BOLOGNA – «Il Rennes ha capito le preferenze del calciatore ed è arrivata la proposta del Bologna, con condizioni vantaggiose economicamente: i felsinei hanno poi deciso di orientarsi su un ruolo diverso e non hanno affondato, ma non c’è problema, li ringrazio. Quando l’indennizzo chiesto da Rennes è stato diviso per due, il suo trasferimento è diventato anche una occasione economica».

CAGLIARI – «È stata una corsa contro il tempo tra accordo economico tra di noi e quello con il Rennes. Dalla Francia fisicamente sarebbe stato impossibile raggiungere un accordo, ma ci ha aiutato la telematica. Hanno mandato i documenti quando l’accordo ancora non c’era, altrimenti sarebbe stato impossibile entro le 20, è finito tutto per le 19.40».
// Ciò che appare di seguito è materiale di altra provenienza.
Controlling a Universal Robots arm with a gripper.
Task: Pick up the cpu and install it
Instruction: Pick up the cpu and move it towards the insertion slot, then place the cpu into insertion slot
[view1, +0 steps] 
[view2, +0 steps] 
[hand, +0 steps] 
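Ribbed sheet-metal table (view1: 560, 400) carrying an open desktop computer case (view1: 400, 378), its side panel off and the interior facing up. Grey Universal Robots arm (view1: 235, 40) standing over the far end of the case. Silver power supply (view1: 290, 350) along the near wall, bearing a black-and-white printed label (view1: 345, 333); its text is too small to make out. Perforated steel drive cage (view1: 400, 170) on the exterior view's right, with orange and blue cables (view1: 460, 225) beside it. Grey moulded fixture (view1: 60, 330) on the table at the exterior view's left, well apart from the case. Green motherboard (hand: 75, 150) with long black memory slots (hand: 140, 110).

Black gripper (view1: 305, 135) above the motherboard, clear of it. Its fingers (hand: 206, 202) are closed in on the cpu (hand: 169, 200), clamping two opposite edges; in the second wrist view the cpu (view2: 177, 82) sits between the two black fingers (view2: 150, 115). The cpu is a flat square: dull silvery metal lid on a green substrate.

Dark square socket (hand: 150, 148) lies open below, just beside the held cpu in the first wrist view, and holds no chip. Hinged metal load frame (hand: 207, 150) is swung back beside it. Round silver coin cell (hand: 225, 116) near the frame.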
GIULINI – «Giulini è stato determinato. Tra l’altro un affare molto particolare perché oltre alla società cedente, comprante e il giocatore c’era anche un quarto interlocutore, una società straniera peraltro. Se il presidente Giulini e il ds Carta ci avessero riflettuto mezz’ora l’operazione non si sarebbe conclusa».

OBIETTIVI – «Aveva preso la nuova esperienza con grandissimo entusiasmo, in questo momento dobbiamo ragionare molto sulla voglia di iniziare questa nuova avventura con grande serenità e leggerezza. Se Daniele inizia a pensare a cosa succederà tra quattro mesi diventa impossibile: deve arrivare al campo con la voglia di divertirsi e di farsi apprezzare. Se fai partire questo meccanismo il futuro può essere solo positivo».

TELEFONATE CON I DS – «Col Cagliari è stato tutto semplice e veloce, non c’è stato da sudare. Le altre normali, qualcuna un po’ sofferta: ogni tanto discuto un po’ con Fabio (Paratici, ndr) ma la telefonata dopo facciamo pace».